Dress for the Weather
I stepped out on my porch a few days ago to take an evening walk. It was mid-May, so it should have been 78 degrees. The sky should’ve been cornflower blue with fluffy clouds that reminded me of cotton balls. There should’ve been a gentle warm breeze blowing by. I should’ve been wearing flip-flops and a short sleeve t-shirt with some cheerful saying about sunshine on it.
Instead I dug out the fuzzy pink jacket I wear in the winter and zipped it up to my chin to stave off the crisp cool wind. Instead of sun, the sky was full of silvery gray clouds, which spat out an occasional mist of rain, and the temperature never made it to 50 degrees.
Someone forgot to tell Mother Nature it was May, not March, not November, but May. I pulled on that pink jacket, because I had a choice. I could dress for what the weather was supposed to be or I could dress for what the weather actually was.
Isn’t that how it is in life? We can rail against what is because it’s not what it’s “supposed” to be, or we can accept what is and dress for the weather.
Stephen Covey taught about the two circles of our lives in his book, The 7 Habits of Highly Effective People. He drew a large circle and called it the “circle of concern”. These are the things that affect us, that are of concern for us, like the weather, time, and other people’s actions. Then he drew another smaller circle inside the bigger one and called it the “circle of influence”. These are the things that we actually have some control over, that we have the power to influence, like our thoughts and our actions.

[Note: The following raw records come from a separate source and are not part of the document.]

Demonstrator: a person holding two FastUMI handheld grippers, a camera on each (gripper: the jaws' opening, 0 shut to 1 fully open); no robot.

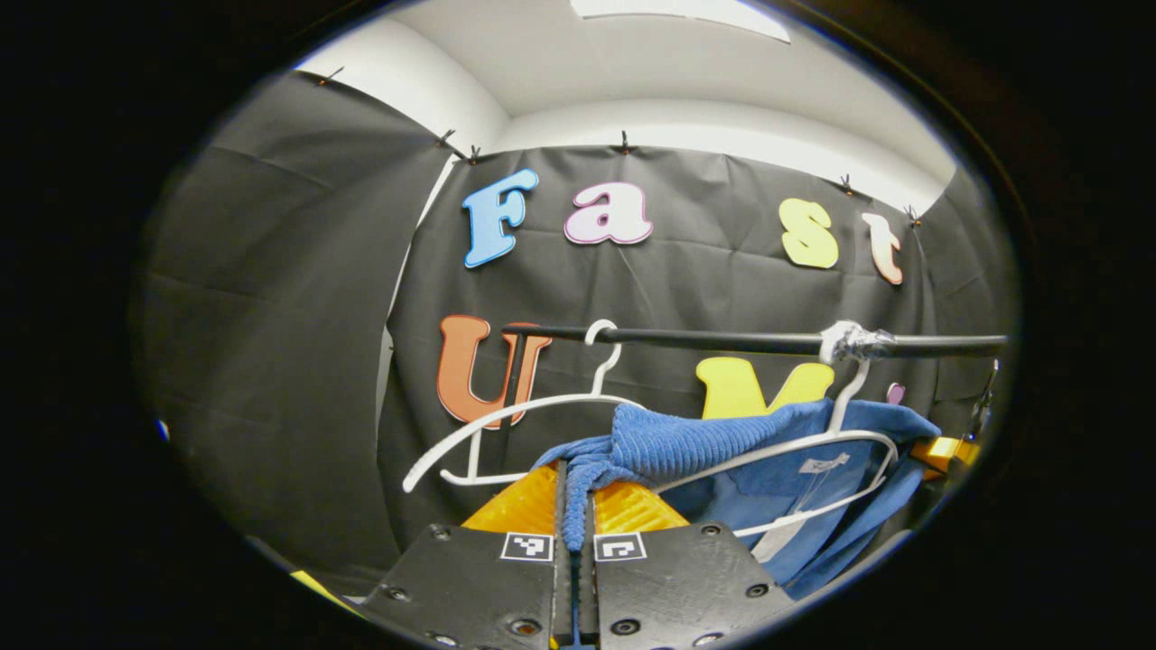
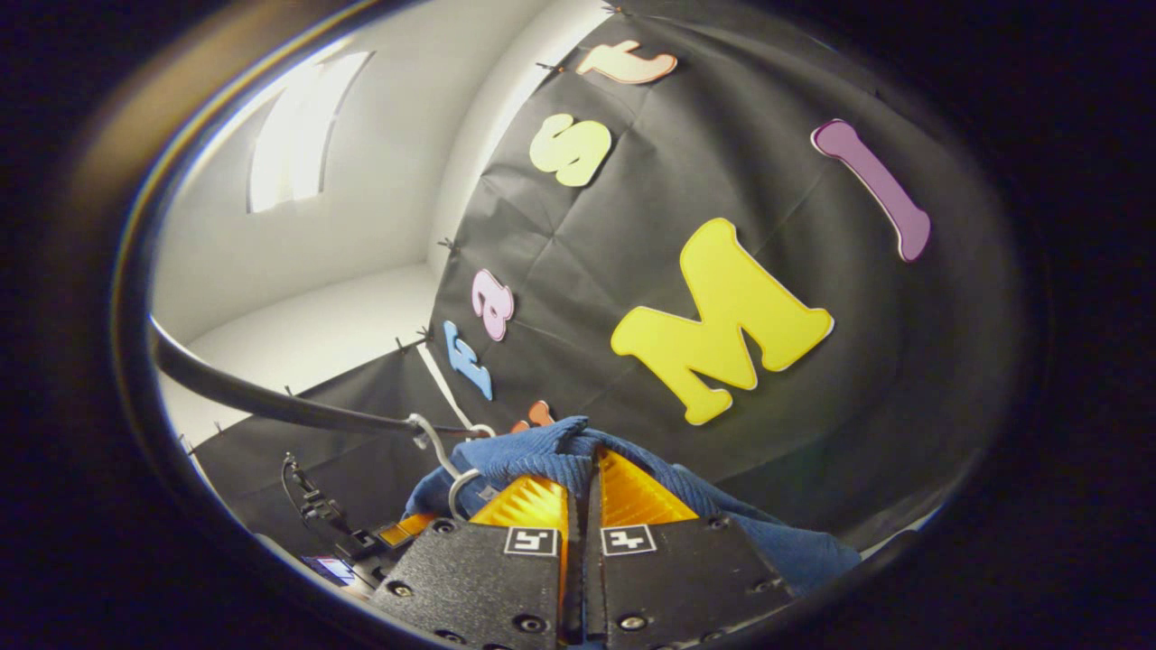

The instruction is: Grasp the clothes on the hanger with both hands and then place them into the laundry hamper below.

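Observation:
A blue ribbed garment [image 1: 713,442] hangs on a white hanger [image 1: 813,447] hooked over a black rail [image 1: 722,340]. In the left gripper view my left gripper [image 1: 574,506] is shut on a fold of the garment's near shoulder, the cloth pinched between both fingers. At the far right of that view the right gripper [image 1: 944,451] shows beside the garment's other shoulder. In the right gripper view my right gripper [image 2: 578,487] is shut on a bunched edge of the blue garment [image 2: 542,451], with the hanger's hook [image 2: 433,447] just to its left.
A second, bare white hanger [image 1: 506,424] hangs on the rail left of the garment. The rail [image 2: 271,402] crosses the lower left of the right gripper view, with the left gripper [image 2: 361,542] below it. Black cloth walls close in behind.

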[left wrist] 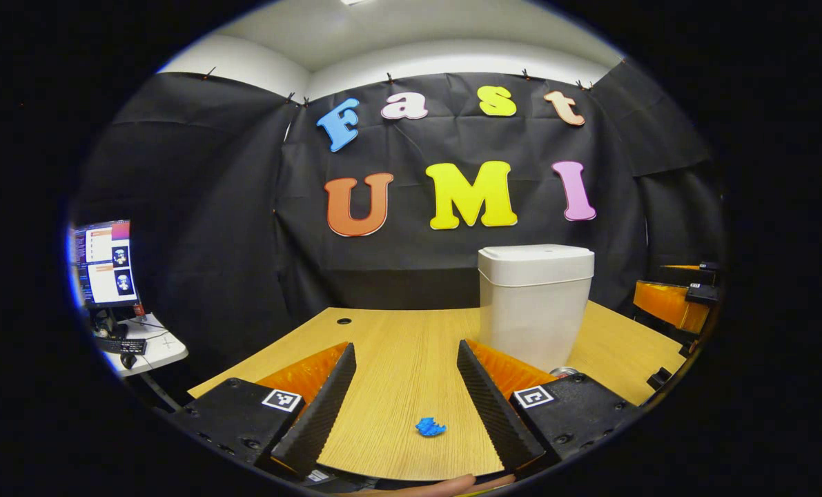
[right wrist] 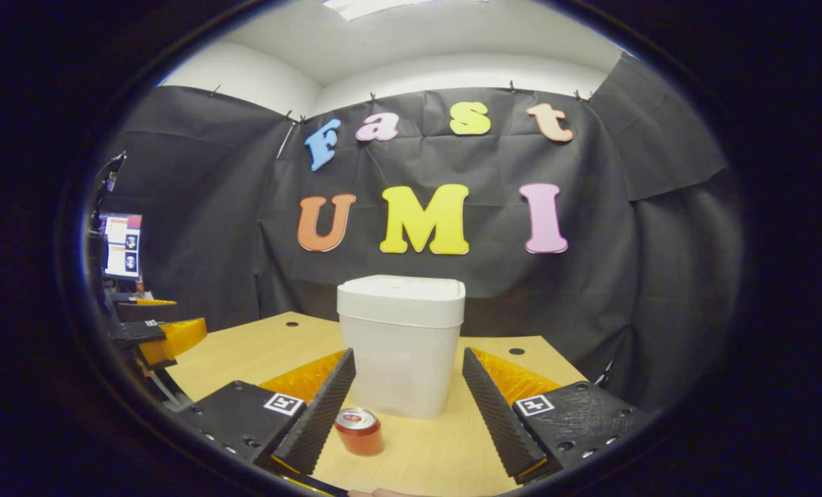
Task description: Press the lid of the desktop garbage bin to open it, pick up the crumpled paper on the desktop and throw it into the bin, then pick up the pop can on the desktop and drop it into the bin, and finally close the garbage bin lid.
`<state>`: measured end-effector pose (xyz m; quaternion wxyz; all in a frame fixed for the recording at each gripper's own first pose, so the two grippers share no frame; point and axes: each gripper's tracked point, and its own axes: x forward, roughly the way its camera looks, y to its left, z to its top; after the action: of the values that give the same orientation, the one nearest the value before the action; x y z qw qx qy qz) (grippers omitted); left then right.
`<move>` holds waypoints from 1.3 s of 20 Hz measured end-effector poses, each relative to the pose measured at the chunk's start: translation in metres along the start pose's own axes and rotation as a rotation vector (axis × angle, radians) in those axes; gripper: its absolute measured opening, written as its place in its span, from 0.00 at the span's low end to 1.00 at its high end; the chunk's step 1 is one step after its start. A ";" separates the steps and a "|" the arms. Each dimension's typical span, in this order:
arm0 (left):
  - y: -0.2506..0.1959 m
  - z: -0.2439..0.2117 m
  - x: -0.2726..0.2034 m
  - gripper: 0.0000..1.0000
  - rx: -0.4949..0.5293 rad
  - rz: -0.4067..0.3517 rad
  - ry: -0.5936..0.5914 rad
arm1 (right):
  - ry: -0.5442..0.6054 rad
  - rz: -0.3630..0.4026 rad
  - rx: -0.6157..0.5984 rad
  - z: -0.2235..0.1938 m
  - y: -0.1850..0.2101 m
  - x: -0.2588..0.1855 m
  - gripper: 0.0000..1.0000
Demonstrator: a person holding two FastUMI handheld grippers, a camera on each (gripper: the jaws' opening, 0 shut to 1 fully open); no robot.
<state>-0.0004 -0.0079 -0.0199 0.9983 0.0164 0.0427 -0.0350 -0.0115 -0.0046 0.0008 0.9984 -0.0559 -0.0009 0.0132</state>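
Note:
The white garbage bin (left wrist: 535,304) stands on the wooden desk (left wrist: 383,331) with its lid (left wrist: 536,262) closed. A small blue crumpled paper (left wrist: 430,427) lies on the desk between the fingers of my left gripper (left wrist: 405,351), which is open and above it. The rim of the pop can (left wrist: 564,371) peeks out behind the left gripper's right finger. In the right gripper view the bin (right wrist: 400,359) stands straight ahead, lid (right wrist: 402,300) down. The red pop can (right wrist: 359,431) stands upright before it, between the fingers of my open right gripper (right wrist: 408,355).
The right gripper (left wrist: 673,300) shows at the desk's right edge in the left gripper view; the left gripper (right wrist: 159,335) shows at the left in the right gripper view. A monitor (left wrist: 103,262) and a small side table (left wrist: 148,348) stand off to the left. Black cloth walls the booth.

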 end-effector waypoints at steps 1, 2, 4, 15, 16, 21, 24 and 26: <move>0.000 -0.002 0.000 0.95 0.006 0.003 0.002 | -0.007 0.003 -0.007 0.001 0.002 0.000 0.95; -0.001 -0.002 0.000 0.95 0.011 0.001 0.004 | -0.013 0.008 -0.016 0.003 0.003 -0.001 0.95; -0.003 -0.003 0.001 0.95 0.013 0.000 0.009 | -0.033 0.049 -0.016 0.009 0.012 -0.001 0.93; -0.006 -0.013 0.008 0.97 0.030 0.002 0.033 | 0.025 0.167 0.056 0.042 0.039 0.061 0.01; -0.004 -0.013 0.008 0.97 0.027 0.006 0.033 | 0.027 0.172 0.062 0.045 0.040 0.066 0.01; 0.005 -0.017 0.013 0.97 0.000 0.017 0.044 | 0.045 0.142 0.082 0.063 0.033 0.101 0.00; 0.005 -0.018 0.014 0.97 -0.008 0.008 0.050 | 0.033 0.158 0.133 0.083 0.031 0.122 0.01; 0.005 -0.019 0.015 0.97 -0.015 0.008 0.052 | 0.071 0.131 0.119 0.079 0.027 0.143 0.00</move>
<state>0.0135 -0.0030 -0.0401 0.9971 0.0098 0.0687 -0.0304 0.1300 0.0352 0.0764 0.9963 0.0032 0.0392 0.0763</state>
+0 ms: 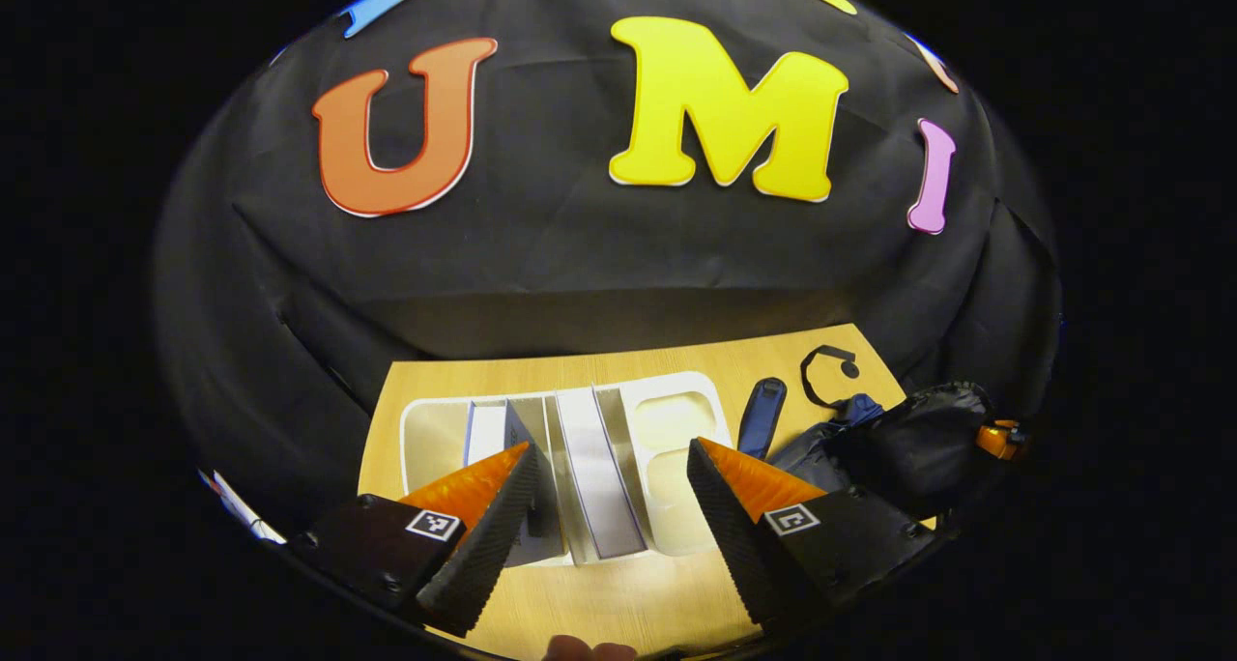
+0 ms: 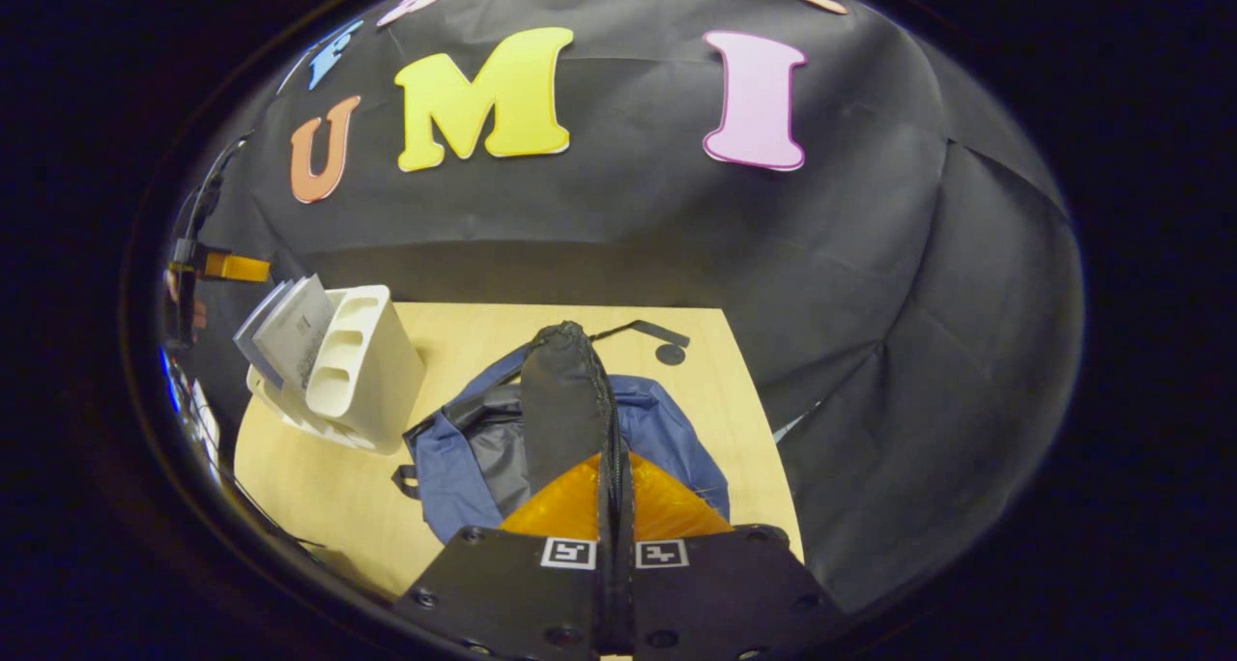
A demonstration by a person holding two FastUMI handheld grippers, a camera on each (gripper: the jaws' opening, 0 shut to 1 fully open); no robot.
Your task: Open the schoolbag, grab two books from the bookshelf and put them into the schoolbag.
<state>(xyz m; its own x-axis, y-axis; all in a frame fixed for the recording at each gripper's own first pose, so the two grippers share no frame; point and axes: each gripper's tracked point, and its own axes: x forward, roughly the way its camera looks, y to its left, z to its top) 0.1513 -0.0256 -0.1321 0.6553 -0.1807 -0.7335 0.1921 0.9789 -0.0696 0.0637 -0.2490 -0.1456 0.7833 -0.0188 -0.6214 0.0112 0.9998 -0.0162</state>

He explained that if we truly want to be effective, we need to focus on our circle of influence. That’s where our power is. That’s where we can make changes. Everything else is just beating our head against a wall.
In her book, It’s Only Too Late If You Don’t Start Now, Barbara Sher describes it this way. She explains that we have control of about 50 percent of what happens to us. You can have a great interview with all the right credentials and the boss’s son can still get the job. You can exercise and eat all the right food and you can still be diagnosed with cancer. You can be a loving attentive spouse and your partner can still walk away.
She writes, “You must try your best to do 100 percent of your 50 percent…The other 50 percent doesn’t belong to you anyway.”
What if instead of resisting the 50 percent we can’t control, we just practiced focusing our attention on the part we can influence? What if we followed The Serenity Prayer and truly committed to accepting the things we cannot change? What if we just let go of the rest?
Don’t get me wrong. I believe there is room in our lives for disappointment for the times when our lives are not what we intended, when life does not go as planned. But let’s not stay stuck in that space forever. Let’s give ourselves time to grieve. Grumble a little, cry about it, throw a fit if you must, and then get back to giving 100 percent of your 50 percent as soon as you can.
There was nothing I could do about the chilly weather the other day. I could resist it if I wanted to. I could stay inside in protest, or go out in a t-shirt and flip-flops and freeze. Those were certainly choices I could have made. Or I could do what I did, dress for the weather and head outside.
And I had such a sweet experience, seeing red roses spilling over someone’s chain link fence, smelling the rich scent of peonies in the air, noticing a patch of little flowers children tie together to make necklaces, reaching up to touch a clump of leaves dangling from a low branch. All while bundled up in my fuzzy pink winter jacket.
Barbara Sher went on to write in her book, “No longer focused on dragging fate over to your corner, you fall in love. And this time you fall in love as you never have before-with the world as it is, not as you wanted it to be.” Yes, it was supposed to be 78 degrees that day. Instead it was cold and cloudy with fits of rain, but boy, there was still so much to fall in love with.